Research shows students learn more from certified teachers.
"There's been a strong increase in new candidates," said David Haselkorn, the senior vice president for institutional advancement with the board, based in Arlington, Va. "Mississippi is one of our strongest states for growth right now."
The bump stems in part from Mississippi lawmakers spending more to help teachers navigate the certification process.
Earlier this week, the national board announced 101 Mississippi teachers had earned certification in 2012. Jackie Parker of the University of Mississippi, who helps teachers earn certification, says that number could double this year. Parker said about half the teachers typically pass the exams the first time. Teachers must compile a portfolio and pass six exams to earn the credential, she said. There are now about 400 teachers enrolled statewide, Parker said.
Parker said the number has gone up because lawmakers gave World Class Teaching centers at various universities more money to recruit candidates.
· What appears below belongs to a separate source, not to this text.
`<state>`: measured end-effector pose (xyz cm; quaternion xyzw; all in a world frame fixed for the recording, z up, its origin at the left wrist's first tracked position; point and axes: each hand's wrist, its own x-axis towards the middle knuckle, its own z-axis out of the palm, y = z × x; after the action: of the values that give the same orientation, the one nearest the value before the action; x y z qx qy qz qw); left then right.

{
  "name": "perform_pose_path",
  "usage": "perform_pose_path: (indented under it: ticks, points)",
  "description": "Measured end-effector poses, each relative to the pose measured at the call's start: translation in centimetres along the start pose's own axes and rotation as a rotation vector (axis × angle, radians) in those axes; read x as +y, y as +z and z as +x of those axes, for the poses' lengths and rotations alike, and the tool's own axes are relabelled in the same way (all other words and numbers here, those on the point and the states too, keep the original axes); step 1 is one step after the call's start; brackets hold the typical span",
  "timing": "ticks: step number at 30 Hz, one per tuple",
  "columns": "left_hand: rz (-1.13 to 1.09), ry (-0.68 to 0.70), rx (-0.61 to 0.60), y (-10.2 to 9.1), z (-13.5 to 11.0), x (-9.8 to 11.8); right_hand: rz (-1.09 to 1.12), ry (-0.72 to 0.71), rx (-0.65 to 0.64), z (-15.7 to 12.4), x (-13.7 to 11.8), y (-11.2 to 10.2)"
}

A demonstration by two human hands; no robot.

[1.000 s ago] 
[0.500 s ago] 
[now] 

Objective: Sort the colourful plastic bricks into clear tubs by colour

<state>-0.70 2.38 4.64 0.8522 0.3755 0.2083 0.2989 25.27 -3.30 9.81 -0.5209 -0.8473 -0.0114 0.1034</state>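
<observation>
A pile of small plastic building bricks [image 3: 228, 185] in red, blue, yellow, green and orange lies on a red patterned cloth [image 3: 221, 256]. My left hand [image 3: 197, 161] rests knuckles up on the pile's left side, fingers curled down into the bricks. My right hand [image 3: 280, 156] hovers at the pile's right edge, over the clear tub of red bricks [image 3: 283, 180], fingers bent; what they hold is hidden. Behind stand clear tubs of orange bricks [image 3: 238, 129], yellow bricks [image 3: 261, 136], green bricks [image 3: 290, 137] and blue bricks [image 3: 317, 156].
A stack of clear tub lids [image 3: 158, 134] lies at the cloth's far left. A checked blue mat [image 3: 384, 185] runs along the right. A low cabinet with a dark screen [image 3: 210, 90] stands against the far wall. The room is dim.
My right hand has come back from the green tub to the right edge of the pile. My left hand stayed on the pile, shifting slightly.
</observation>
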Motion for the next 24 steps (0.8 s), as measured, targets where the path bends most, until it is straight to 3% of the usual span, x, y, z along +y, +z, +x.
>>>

The centers guide candidates through the process.
Mississippi pays teachers who earn certification an extra $6,000 per year, and reimburses the $2,500 fee for taking certification exams. The national board says that's one of the most generous boosts of any state, though not quite the highest.
The growth comes even though the state reduced the amount of money for the stipends. Haselkorn said there weren't enough certified teachers to use all the funds
"There was a small reduction proposed in the amount but it would still be more than enough to cover it," he said.
Parker, a former Tupelo teacher who earned certification, now runs the University of Mississippi's effort to help instructors win the credential. She described it as "the most rigorous process as a teacher that I've gone through."
"What I learned the most about is to let assessments drive my instruction," Parker said. "That way you can take students as high as they can fly."
A study by Harvard University researchers in the Los Angeles school district shows that certified teachers provide their students the equivalent of two extra months of math instruction and one extra month of reading and writing instruction. Researchers cautioned that they couldn't tell if the benefits stemmed from the certification process itself or from the higher quality of teachers who complete the program.
To date, 3,420 teachers have earned certificates in Mississippi. A small fraction of that number who earned certification at the very beginning of the program have allowed it to lapse without the required 10-year renewal, meaning the number of active board certified teachers is somewhat smaller. More than 100,000 teachers nationwide have earned certification, meaning Mississippi, which has only about 1 percent of the nation's population, has more than 3 percent of its certified teachers.
Some Mississippi districts have even higher concentrations. The Tupelo district has had 104 teachers pass the certification, a number equal to almost 20 percent of its current teaching force. Only about 2.5 percent of teachers nationwide are certified, the board said.
Today, the Tupelo district has given the Ole Miss program space to instruct certification candidates not only from its own district but from all over northeast Mississippi, Parker said.
Kay Bishop, a former teacher who is now the spokeswoman for the Tupelo schools, said each school had a mentor to encourage candidates when she was teaching. "I remember those other teachers actively recruiting teachers to become certified," Bishop said.
"The district supports the process," Parker said. "Knowing that the district supports the process has caused teachers to want to be a part of it."